- REQUIRED WORK
Go through the data below and return each line where the string "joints" occurs.

[[ SUPPLIED ENTRIES, beginning ]]

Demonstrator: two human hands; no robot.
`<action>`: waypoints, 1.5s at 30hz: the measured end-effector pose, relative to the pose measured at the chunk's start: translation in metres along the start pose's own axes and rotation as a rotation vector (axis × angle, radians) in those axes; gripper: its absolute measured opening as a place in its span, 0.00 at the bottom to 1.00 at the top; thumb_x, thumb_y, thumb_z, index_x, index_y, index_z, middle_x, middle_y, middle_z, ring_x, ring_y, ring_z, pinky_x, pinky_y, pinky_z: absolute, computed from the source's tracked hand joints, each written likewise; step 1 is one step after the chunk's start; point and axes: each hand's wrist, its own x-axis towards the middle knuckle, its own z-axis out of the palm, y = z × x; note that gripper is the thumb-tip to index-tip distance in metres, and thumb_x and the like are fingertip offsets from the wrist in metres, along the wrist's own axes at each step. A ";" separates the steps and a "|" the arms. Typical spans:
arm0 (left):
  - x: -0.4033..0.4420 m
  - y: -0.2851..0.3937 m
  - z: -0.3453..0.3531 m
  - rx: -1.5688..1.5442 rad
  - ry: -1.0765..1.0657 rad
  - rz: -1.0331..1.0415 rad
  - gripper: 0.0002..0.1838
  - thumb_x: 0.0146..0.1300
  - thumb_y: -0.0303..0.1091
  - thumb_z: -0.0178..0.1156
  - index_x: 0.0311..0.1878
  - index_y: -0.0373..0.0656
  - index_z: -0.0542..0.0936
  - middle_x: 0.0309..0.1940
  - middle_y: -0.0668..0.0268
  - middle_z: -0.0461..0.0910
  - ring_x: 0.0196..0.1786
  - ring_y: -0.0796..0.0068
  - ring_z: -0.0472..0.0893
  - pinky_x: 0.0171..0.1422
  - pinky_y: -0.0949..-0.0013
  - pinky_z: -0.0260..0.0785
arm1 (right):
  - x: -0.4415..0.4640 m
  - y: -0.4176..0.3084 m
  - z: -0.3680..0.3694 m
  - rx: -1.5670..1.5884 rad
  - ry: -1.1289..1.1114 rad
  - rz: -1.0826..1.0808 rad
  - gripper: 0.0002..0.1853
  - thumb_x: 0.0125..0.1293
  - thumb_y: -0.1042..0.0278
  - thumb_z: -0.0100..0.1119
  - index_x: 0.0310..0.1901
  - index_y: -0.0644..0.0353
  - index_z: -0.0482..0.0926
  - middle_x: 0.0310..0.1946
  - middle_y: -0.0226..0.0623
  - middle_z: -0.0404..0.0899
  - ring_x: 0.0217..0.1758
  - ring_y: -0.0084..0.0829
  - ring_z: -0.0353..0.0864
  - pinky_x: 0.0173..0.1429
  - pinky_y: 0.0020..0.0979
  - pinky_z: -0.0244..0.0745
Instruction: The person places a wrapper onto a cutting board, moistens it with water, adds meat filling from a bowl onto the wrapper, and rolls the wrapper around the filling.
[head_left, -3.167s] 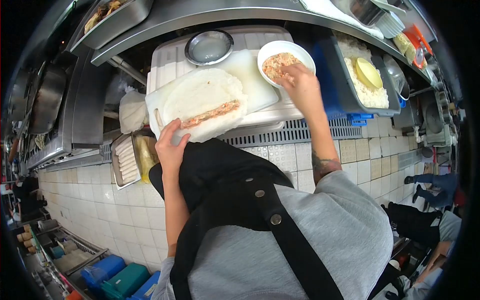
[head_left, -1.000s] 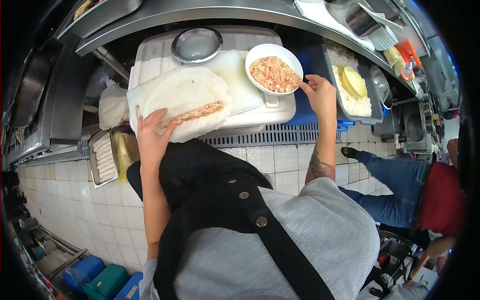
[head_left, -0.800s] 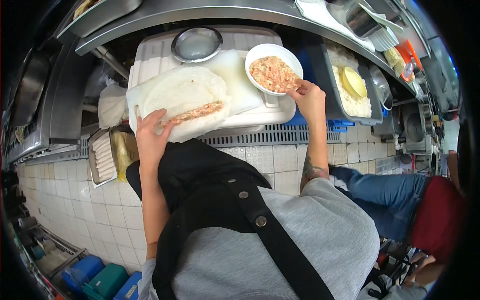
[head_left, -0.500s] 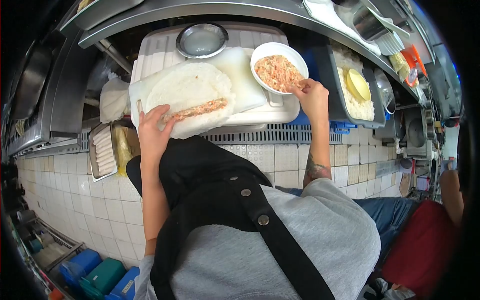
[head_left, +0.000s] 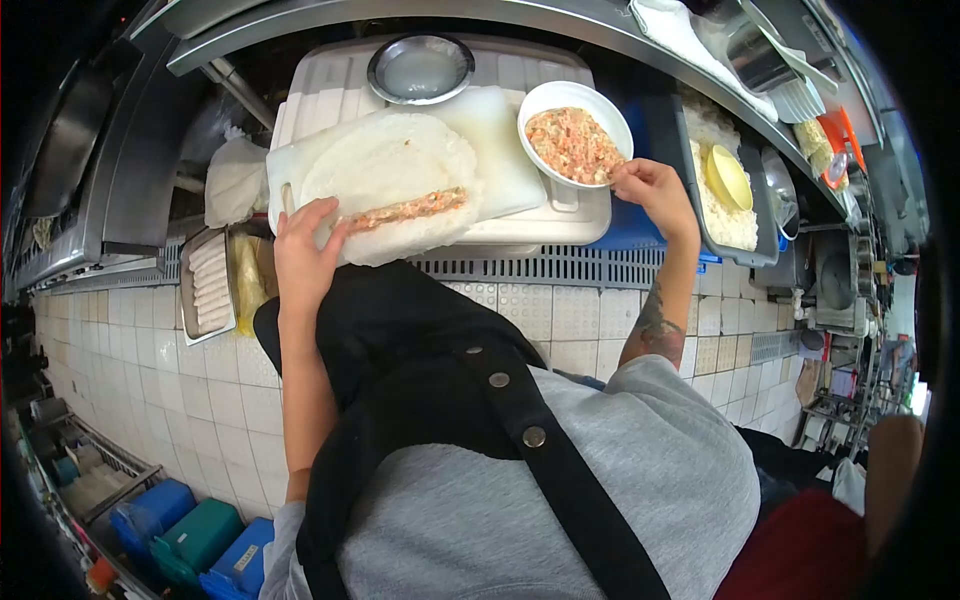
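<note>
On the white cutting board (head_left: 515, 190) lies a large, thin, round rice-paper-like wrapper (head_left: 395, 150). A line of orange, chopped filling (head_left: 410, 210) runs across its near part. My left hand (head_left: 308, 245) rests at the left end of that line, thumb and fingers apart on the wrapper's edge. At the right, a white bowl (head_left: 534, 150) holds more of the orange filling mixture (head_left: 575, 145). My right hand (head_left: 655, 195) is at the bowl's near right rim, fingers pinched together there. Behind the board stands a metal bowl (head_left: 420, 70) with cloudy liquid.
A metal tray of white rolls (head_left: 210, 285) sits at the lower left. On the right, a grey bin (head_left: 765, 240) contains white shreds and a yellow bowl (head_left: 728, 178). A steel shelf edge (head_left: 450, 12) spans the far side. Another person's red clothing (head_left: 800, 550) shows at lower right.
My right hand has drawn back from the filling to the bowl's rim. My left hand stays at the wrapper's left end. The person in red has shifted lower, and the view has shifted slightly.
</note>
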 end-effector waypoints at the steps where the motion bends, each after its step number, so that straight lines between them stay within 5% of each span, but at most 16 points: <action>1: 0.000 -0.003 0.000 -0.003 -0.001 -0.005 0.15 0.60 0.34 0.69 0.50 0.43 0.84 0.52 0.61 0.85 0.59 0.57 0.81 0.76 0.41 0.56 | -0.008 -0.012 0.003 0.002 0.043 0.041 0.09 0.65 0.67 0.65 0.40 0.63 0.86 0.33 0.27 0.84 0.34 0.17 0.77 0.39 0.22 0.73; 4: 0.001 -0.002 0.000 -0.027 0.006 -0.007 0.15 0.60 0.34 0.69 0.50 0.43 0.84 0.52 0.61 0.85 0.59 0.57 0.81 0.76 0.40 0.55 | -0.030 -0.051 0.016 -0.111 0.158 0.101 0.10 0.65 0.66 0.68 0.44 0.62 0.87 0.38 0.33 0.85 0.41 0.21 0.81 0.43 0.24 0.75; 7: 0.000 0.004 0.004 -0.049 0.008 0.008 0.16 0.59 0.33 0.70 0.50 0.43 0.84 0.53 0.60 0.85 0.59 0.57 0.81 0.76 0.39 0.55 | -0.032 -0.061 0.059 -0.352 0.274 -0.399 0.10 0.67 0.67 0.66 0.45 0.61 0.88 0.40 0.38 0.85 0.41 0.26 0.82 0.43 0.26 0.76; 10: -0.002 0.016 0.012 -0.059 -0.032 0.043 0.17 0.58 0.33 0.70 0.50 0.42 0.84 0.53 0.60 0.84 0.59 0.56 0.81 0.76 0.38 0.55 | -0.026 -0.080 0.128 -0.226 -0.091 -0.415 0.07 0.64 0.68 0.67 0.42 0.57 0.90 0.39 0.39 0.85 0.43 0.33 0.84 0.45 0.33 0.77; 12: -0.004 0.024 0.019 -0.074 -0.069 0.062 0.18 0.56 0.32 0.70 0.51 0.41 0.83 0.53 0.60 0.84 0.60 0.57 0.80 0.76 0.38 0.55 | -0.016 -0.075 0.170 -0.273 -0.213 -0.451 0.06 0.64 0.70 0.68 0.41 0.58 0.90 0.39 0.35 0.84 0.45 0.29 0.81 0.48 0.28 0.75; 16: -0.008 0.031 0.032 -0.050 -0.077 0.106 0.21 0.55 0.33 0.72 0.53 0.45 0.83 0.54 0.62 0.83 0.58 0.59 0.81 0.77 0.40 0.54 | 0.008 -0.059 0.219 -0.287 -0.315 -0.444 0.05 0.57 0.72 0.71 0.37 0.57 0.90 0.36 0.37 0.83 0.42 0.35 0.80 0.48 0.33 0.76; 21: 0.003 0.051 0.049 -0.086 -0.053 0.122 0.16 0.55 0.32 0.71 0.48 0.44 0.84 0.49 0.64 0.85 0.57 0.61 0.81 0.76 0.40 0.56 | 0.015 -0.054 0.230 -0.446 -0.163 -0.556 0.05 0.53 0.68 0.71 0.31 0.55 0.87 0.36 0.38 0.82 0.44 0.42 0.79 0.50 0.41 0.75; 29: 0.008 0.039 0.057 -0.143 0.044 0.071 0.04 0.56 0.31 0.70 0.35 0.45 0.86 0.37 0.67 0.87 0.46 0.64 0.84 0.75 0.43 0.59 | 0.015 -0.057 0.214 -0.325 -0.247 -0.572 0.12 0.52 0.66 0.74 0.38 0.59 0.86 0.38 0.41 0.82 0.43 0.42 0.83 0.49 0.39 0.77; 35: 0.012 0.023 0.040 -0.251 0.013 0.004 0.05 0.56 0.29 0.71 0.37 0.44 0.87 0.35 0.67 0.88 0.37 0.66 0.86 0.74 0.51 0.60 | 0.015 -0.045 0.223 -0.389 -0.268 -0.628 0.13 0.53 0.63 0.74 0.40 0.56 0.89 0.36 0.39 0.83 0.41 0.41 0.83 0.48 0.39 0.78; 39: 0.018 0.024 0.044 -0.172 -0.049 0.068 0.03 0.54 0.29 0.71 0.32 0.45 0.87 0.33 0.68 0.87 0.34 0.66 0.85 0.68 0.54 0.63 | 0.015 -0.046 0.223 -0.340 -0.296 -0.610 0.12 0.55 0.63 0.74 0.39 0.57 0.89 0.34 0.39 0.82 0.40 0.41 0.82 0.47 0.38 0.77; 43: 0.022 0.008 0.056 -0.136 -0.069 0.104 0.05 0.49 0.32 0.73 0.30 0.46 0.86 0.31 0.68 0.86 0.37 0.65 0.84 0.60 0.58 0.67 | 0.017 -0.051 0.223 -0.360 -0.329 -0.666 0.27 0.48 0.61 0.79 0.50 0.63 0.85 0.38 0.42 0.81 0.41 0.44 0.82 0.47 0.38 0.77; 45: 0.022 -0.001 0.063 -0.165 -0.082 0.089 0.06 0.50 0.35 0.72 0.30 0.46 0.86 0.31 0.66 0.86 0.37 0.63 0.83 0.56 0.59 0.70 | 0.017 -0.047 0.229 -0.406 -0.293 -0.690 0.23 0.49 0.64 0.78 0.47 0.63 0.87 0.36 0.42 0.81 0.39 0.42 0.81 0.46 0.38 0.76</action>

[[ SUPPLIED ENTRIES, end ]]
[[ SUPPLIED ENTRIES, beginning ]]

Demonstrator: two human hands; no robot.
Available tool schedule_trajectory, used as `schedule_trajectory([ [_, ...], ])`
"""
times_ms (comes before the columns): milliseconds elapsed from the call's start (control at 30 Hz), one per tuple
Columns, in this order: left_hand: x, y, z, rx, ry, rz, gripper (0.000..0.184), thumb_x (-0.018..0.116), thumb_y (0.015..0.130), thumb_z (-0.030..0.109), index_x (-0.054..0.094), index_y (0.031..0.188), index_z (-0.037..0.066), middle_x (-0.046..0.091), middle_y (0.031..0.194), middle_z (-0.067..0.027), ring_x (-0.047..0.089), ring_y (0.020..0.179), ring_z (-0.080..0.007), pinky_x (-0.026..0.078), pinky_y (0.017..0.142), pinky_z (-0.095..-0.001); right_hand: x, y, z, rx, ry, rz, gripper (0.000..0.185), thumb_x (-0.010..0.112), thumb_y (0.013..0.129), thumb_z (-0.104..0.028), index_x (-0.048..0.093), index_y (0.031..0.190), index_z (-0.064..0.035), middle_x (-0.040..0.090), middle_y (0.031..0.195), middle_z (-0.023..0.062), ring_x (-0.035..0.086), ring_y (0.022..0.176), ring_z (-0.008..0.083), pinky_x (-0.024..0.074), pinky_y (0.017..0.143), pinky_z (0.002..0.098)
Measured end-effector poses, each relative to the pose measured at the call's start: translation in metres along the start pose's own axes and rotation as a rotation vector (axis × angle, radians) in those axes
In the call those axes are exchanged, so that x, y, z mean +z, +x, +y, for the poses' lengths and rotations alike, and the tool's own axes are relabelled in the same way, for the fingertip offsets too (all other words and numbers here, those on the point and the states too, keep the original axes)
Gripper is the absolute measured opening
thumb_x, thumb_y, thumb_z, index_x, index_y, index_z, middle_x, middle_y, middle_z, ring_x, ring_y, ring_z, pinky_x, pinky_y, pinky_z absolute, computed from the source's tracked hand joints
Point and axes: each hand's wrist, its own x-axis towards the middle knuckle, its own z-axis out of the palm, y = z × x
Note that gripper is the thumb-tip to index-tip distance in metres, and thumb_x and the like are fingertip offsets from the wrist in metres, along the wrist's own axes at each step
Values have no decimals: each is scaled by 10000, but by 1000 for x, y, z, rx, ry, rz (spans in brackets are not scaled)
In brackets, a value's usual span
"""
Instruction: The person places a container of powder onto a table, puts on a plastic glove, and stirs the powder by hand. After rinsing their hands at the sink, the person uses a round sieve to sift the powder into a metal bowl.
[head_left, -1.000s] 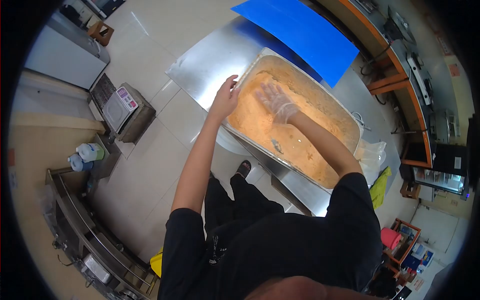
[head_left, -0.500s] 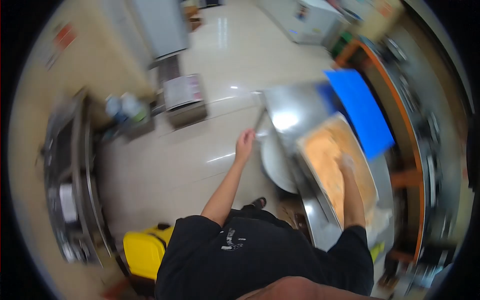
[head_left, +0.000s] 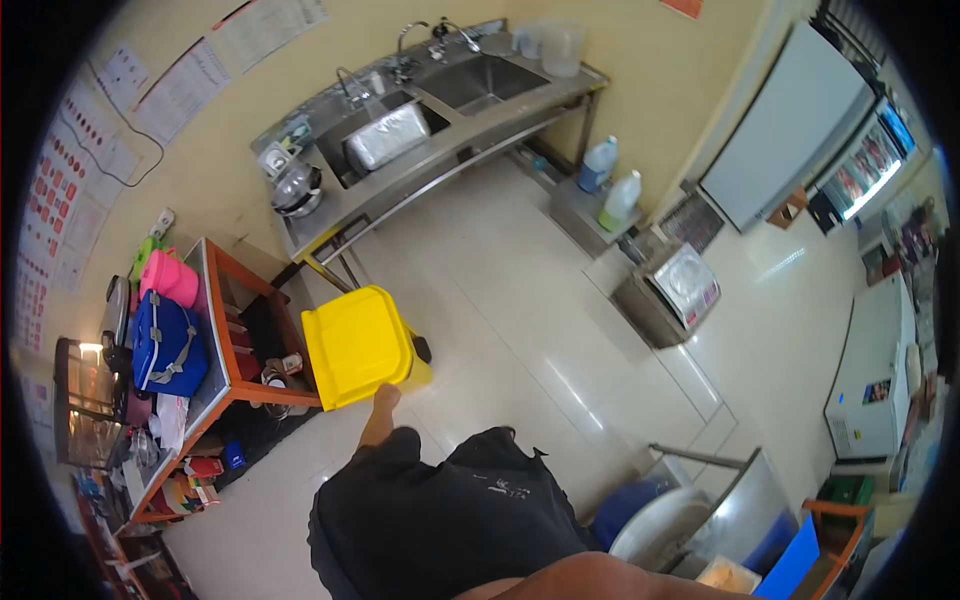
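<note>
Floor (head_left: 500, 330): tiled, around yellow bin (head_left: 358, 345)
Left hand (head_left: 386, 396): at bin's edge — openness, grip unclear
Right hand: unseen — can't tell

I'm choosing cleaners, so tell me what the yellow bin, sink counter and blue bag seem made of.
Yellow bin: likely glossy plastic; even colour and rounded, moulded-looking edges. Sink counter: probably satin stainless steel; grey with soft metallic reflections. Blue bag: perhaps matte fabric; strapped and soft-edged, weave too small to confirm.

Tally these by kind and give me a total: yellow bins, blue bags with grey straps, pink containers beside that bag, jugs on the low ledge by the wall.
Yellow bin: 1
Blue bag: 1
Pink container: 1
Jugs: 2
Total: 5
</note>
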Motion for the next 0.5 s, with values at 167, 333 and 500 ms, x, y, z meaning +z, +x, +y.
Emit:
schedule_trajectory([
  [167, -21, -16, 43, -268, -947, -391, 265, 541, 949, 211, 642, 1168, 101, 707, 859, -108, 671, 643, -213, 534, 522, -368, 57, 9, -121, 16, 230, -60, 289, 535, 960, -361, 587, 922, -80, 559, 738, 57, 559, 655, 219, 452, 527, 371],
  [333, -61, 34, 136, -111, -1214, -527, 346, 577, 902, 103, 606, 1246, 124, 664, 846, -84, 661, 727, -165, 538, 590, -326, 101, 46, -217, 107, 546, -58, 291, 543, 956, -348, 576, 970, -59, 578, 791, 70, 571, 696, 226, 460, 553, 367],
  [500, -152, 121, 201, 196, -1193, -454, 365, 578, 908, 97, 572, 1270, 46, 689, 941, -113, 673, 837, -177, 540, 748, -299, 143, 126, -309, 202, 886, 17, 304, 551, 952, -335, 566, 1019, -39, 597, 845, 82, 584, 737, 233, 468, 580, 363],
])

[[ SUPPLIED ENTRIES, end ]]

- OUTPUT
`<action>`: waypoints, 1.5s at 30hz: the measured end-effector pose, relative to the pose measured at the chunk's start: translation in metres along the start pose's own axes and rotation as a rotation vector (axis × angle, radians) in those axes; gripper: its absolute measured opening as a place in its span, 0.00 at the bottom to 1.00 at the top; thumb_x, thumb_y, thumb_z, index_x, index_y, index_z, middle_x, middle_y, middle_z, ring_x, ring_y, ring_z, pinky_x, pinky_y, pinky_z: absolute, computed from the source's tracked hand joints, each written likewise; step 1 is one step after the chunk's start; point and axes: each hand's wrist, its own x-axis towards the middle knuckle, its own z-axis out of the palm, y = z × x; note that gripper is the thumb-tip to index-tip distance in metres, and thumb_x and the like are fingertip offsets from the wrist in metres, along the wrist's own axes at each step. A ";" separates the steps and a "|" the arms. Typical spans:
thumb_x, thumb_y, thumb_z, index_x, index_y, index_z, middle_x, middle_y, middle_z, ring_x, ring_y, ring_z, pinky_x, pinky_y, pinky_z absolute, computed from the source's tracked hand joints

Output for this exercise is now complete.